BRIEF:
Write out the stretch of lines below that begins at the line with "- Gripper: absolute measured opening" and ends at the line with "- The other", including both, exactly as given and nothing more.

====

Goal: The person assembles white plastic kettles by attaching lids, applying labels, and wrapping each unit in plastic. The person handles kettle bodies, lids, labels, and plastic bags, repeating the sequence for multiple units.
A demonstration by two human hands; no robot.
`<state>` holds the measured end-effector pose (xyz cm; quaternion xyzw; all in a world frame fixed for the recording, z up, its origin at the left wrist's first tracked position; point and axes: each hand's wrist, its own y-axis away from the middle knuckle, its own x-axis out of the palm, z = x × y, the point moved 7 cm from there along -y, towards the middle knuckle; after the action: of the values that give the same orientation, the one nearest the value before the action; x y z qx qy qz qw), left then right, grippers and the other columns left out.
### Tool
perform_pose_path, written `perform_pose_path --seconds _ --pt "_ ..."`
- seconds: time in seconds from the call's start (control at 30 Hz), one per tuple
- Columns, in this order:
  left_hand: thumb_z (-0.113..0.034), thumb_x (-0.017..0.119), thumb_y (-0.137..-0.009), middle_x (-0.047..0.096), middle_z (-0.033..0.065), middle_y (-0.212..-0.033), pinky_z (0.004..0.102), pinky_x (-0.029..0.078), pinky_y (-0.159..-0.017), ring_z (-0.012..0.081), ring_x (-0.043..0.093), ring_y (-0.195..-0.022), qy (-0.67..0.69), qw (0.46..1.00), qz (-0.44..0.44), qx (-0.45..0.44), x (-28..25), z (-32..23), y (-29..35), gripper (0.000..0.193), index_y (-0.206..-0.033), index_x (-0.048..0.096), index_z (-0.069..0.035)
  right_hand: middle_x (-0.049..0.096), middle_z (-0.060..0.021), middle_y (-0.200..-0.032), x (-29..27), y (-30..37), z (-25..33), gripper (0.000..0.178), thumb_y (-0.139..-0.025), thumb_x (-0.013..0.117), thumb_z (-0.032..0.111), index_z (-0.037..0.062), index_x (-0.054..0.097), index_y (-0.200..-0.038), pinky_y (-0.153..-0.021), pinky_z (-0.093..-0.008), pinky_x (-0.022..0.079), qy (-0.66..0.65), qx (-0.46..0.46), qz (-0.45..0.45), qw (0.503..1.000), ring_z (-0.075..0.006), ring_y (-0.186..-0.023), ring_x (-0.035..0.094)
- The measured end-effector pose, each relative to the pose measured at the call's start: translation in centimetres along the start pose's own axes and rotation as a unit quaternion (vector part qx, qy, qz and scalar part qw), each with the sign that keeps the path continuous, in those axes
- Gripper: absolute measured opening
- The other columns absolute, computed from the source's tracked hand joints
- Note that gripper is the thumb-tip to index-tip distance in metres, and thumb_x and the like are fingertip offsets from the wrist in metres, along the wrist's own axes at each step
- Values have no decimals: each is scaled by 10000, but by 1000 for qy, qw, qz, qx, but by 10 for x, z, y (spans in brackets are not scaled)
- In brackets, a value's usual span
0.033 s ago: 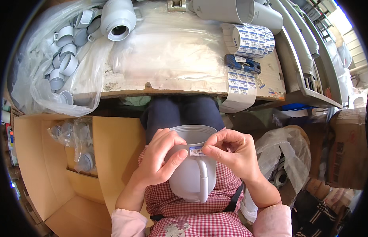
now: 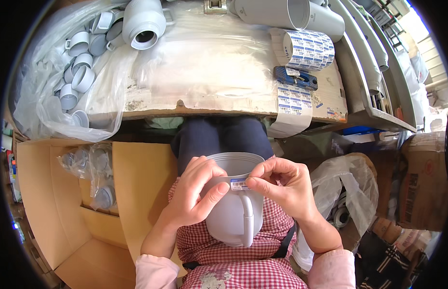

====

EXERCISE ANSWER:
- Gripper: absolute measured opening
- The other columns absolute, computed from the source's tracked hand joints

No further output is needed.